Always look on the bright side...
Is Yorkshire Pud a delicacy
When I was in Africa, some years ago, the locals had a stock set of reactions to the disclosure that me and my girlfriend were English. They ran along the lines of “God save the Queen”,
or “Manchester United!”, or “All you need is love, la la la la la...”. All very salutory; who’d have thought that your local friendly Gambian would be so clued up on our insignificant little isle? But as soon as we mentioned that we were from Yorkshire they would smile and say, “aah, Yorkshire Pudding.” Gambians love the Brits. We were the first European nation to abolish slavery, and since William Wilberforce was a Yorkshireman they take a particular interest in our legendary county and its culinary delights. They’ve mastered fish ’n’ chips, but their fruit puts ours in the shade. My mouth is watering just thinking about it! Anyway, back to our own shores...
Many of the dishes that we regard as delicacies started out as peasant food. Sturgeon roe (fish eggs) or caviar, as we know it today, was usually discarded by fishermen, and scooped up by adaptable, undernourished poor folk, happy to have a nibble at anything that would keep them alive for a few more days. It wasn’t until the 16th century, when Russian aristocrats acquired a taste for it, that anyone regarded caviar as a delicacy. Subsequently the price skyrocketed, and the treat that Russian peasants once sourced for free was now earmarked for the privileged classes only. Staying on the beach, another world class delicacy, lobster, had humble beginnings.
Once nicknamed ‘the cockroach of the sea’, lobsters would wash up on the beaches and provide a free snack for gulls, until peasants got the bright idea of collecting them, smashing through the tough carapace and helping themselves to the surprisingly tasty flesh within that went rather well with lemon wedges. Even the unappetising looking claws were worth breaking into and raiding for the tastiest meat. Yum yum, just don’t tell the landowners! But then nothing good ever remains a secret for long. Nowadays lobsters retail for anything between £38.50 and £200, depending on size and provenance. Good news for the fisherman, not so great for the peasant. How irritating it must have been for poor folk having to give up caviar and go back to scraps, only to discover lobster, and have history repeat itself. Other foods that were once seen as fit only for the poor include: foie gras; oysters; salmon and escargot.
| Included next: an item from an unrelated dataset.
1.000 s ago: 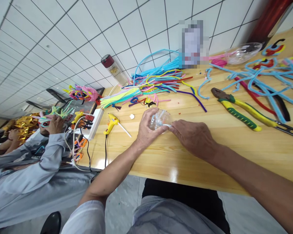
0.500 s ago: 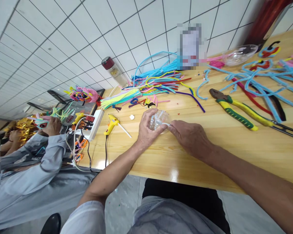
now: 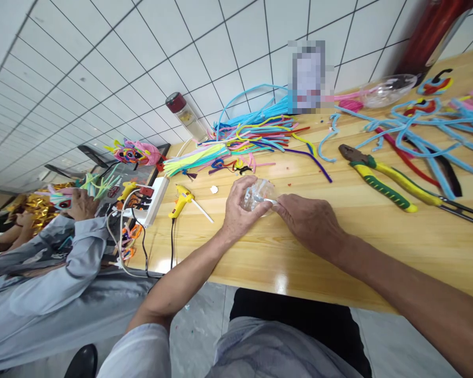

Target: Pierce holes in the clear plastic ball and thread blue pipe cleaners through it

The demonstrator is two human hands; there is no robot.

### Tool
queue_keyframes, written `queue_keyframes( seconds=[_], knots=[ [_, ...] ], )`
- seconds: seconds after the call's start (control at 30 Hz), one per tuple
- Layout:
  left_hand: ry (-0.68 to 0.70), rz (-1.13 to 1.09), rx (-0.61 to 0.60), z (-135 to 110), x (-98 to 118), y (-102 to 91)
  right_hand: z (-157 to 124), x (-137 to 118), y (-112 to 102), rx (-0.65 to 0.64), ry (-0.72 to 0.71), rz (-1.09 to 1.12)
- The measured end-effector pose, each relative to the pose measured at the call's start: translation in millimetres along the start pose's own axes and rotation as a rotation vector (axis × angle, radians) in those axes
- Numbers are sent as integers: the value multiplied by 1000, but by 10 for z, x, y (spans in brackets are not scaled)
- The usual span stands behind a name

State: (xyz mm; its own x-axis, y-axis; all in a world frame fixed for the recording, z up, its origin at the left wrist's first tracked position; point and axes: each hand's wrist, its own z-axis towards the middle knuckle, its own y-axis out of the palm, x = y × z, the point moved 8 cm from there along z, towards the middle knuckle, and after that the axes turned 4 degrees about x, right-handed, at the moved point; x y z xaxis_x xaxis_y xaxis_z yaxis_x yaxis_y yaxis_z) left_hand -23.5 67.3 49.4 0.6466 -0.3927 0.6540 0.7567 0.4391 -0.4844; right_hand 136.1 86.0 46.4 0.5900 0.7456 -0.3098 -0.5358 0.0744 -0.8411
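My left hand (image 3: 239, 210) curls around a small clear plastic ball (image 3: 259, 193) resting on the wooden table (image 3: 339, 231). My right hand (image 3: 309, 220) meets it from the right, fingertips pinched on a thin white piece at the ball's side; what that piece is I cannot make out. A yellow glue gun (image 3: 183, 199) lies just left of my left hand, its white glue stick pointing toward me.
Yellow-green pliers (image 3: 378, 176) lie to the right. A pile of coloured pipe cleaners (image 3: 244, 139) and a bottle (image 3: 185, 116) sit behind. A white power strip (image 3: 152, 199) hangs at the table's left edge. Another person's hand (image 3: 82, 203) holds a colourful craft piece at left.
Both hands stay on the clear ball with only slight finger shifts. The other person's hand at left has moved a little.
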Motion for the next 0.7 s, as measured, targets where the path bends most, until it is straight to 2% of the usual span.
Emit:
queue_keyframes(
  seconds=[0.27,0.4,0.47,0.57,0.7],
  knots=[
    [-101,-30,7,-42,-175,36,42,111,-131,159,68,44],
    [-104,-100,4,-30,-238,30,65,151,-224,206,40,-17],
    [-80,-93,22,10,-191,-48,70,118,-255,209,5,-51],
    [-9,-30,28,102,-7,-196,72,34,-294,218,-50,-96],
    [85,78,-61,193,273,-257,66,-66,-314,215,-102,-131]
  ],
)
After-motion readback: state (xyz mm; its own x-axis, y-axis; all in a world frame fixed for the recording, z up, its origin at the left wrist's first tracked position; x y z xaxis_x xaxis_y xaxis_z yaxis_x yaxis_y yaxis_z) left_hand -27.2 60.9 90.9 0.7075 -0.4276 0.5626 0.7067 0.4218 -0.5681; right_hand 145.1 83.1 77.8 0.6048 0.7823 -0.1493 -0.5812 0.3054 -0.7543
The foie gras claims are mostly apocryphal. The Romans popularised goose liver but it vanished when their empire crumbled. Some historians claim that French farmers preserved the tradition throughout the middle ages, but since French peasants subsisted on mainly pigs and sheep it’s unlikely that they ever sampled foie gras. You can understand why the nobility and the wealthy turned their noses up at oysters and snails. When you can have roast swan and all manner of fancy soufflés, why would you bother with slimy garden pests or bivalve-molluscs, eaten raw and alive? Yuk, but a cheap source of protein for the underfed peasantry, and not so yuk as it transpired. The upper classes soon cottoned on, denying the poor of another culinary treat, and inventing a new industry. Resigned to the fact that they were never going to hang on to their delicacies, the poor got creative. In northern England resourceful cooks found a way to make use of the fat that dripped into the ‘dripping pan’ while the meat roasted. Combined with wheat flour, which arrived in the UK around 5000 years ago, but didn’t become popular until the 12th century, meat dripping could be used to bake a very filling and satisfying ‘batter pudding’.
The original recipe become popular through word of mouth (“don’t tell his lordship!”) until male chauvinist pig, Sir Alexander William George Cassey let the cat out of the bag by including it in his 1737 cookbook ‘The Whole Duty of a Woman’, now out of print; don’t bother looking for it. In 1747, Hannah Glasse used an updated, puffier, version of the recipe in her own book ‘The Art of Cookery’ using the name ‘Yorkshire Pudding’ for the first time. In lean times Yorkshire Pudding was a favourite with the poor as a starter. Once consumed, you were so full that you didn’t mind the shortage of meat (or lobster/ caviar) so much. Such a practical treasure! Even good for rich folk. Now there’s a delicacy worth hanging on to.